Gli italiani non avevano mai segnato (e giocato) così poco nella storia della Serie A

by Giuseppe Pastore
italiani serie a

È una delle statistiche più tristi che siano mai capitate alla Serie A negli ultimi anni: all’interno di un turno di campionato estremamente povero, con ben quattro 0-0 e appena due gol in trasferta, di tutti gli attaccanti italiani Domenico Berardi è stato l’unico a segnare in 10 partite e 900 minuti (più recupero). Un gol anche molto bello, un sinistro al volo che ha deciso Sassuolo-Lecce; ma uno solo, mentre tanti altri suoi connazionali – da Tonali a Immobile, da El Shaarawy a Petagna – al gol ci si sono solo avvicinati. È una condizione che colpisce anche gli altri attaccanti italiani in giro per l’Europa: Scamacca è ancora a secco in Premier League con il West Ham; Lucca ha segnato sì con l’Ajax, ma era la seconda squadra che milita in seconda divisione; Belotti è a un passo dalla Roma, ma s’è guardato dal divano le prime due giornate di campionato. L’assenza di ricambi per i vari Immobile, Caputo e Quagliarella, inossidabili ma pur sempre ultratrentenni, è ancora più dolorosa: Berardi a parte, in attesa del Gallo, il capocannoniere italiano under 30 è El Shaarawy (57 gol), che 30 anni li compirà a ottobre.

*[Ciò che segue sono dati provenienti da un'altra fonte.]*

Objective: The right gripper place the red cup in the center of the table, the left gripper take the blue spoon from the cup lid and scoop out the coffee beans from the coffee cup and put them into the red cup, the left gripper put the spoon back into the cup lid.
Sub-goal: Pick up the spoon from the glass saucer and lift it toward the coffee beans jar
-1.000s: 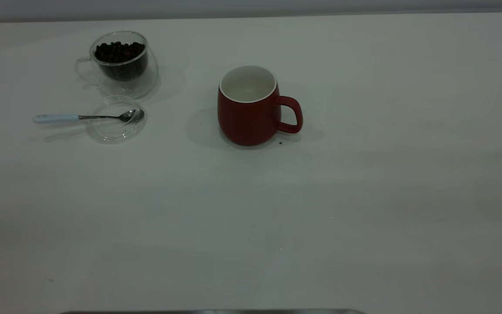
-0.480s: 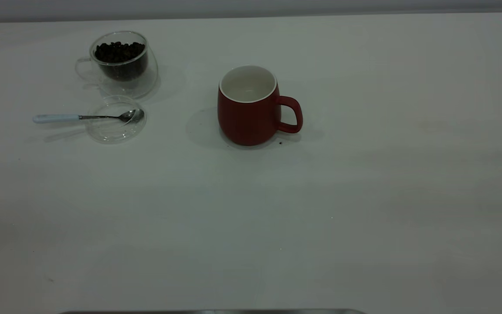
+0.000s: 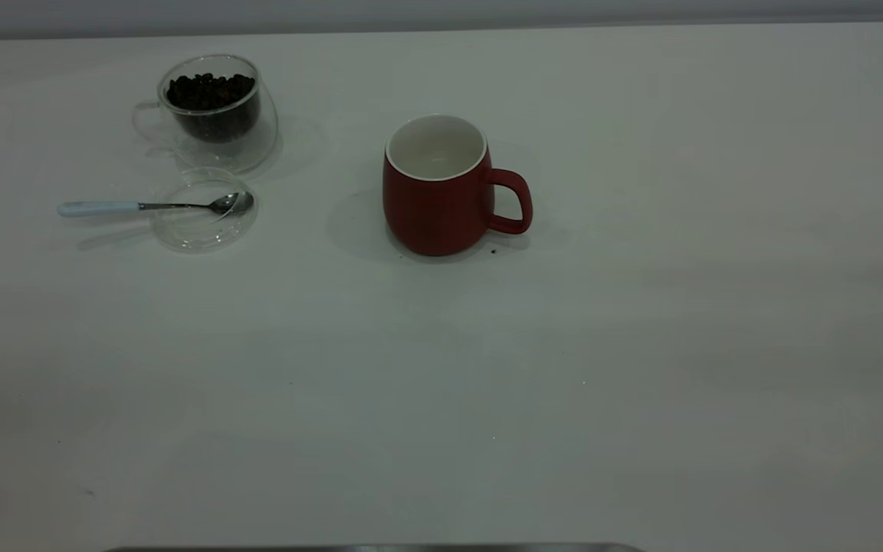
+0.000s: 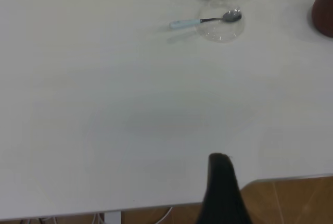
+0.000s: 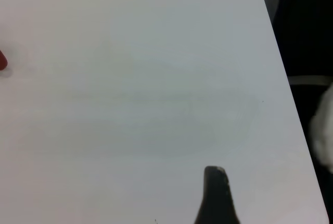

La crisi degli attaccanti italiani

Prendiamo a prestito la campagna elettorale per una metafora: nell’ultimo turno di Serie A l’Italia ha pesato per appena il 7,7% dei gol totali, la metà dell’Argentina e della Georgia di Kvaratskhelia. Nella storia della serie A mai si era scesi sotto il 10%, avvicinato il 6-7-8 novembre 2020, quando gli unici a segnare erano stati Tommaso Pobega (Benevento-Spezia 0-3) e il futuro italiano Joao Pedro (Cagliari-Sampdoria 2-0): 2 gol su 18. Stessa percentuale del 24-25-26 novembre 2018, quando gli unici nostri portabandiera erano stati Antonino La Gumina (Empoli-Atalanta 3-2) e Fabio Quagliarella (Genoa-Sampdoria 1-1). Ancora più clamoroso il 2 su 10 del 18 giugno 1989, penultima giornata di una Serie A in cui al massimo si potevano schierare tre stranieri per volta: tra un Van Basten e uno Skoro (lo ricordate?), gli unici azzurri in rete furono Alberico Evani (Milan-Ascoli 5-1) e Massimo Agostini (Cesena-Como 1-0).

La carestia di gol italiani – anche nella prima giornata erano stati 8 su 34 (23,5%), alcuni dei quali non esattamente degli habitué come Cristante, Mandragora o Bianchettiprocede di pari passo con la progressiva diminuzione dei titolari italiani. Nelle prime due giornate di questo campionato, su 440 titolari, solo 149 erano italiani (33,9%), ultimo valore di un grafico in continua discesa, come si vede qua sopra. C’entra l’apertura all’estero di un mercato solitamente poco incline all’esportazione come quello italiano (vedi Lucca e Scamacca, ma per esempio anche Gnonto), c’entra la crisi strutturale degli attaccanti (vedi Italia-Macedonia…), c’entra soprattutto il Decreto Crescita che ha offerto a tutte le squadre di Serie A un trattamento fiscale agevolato per i calciatori provenienti dall’estero: solo a maggio il Decreto è stato riformato, limitando gli sgravi fiscali agli ingaggi sopra il milione di euro e ai calciatori di almeno 20 anni, con effetti che potranno essere valutati solo tra qualche mese. Nel frattempo – altro dato statistico tristissimo – nessun italiano è a quota 2 in classifica marcatori dopo due giornate: non succedeva da 31 anni, dal campionato 1991-92 quando il primo azzurro a battere il secondo colpo fu il centravanti della Nazionale (e campione d’Italia in carica) Gianluca Vialli. A proposito: delle prime quattro classificate della scorsa stagione, nessuna ha ancora schierato titolare un giocatore italiano con qualità vagamente offensive.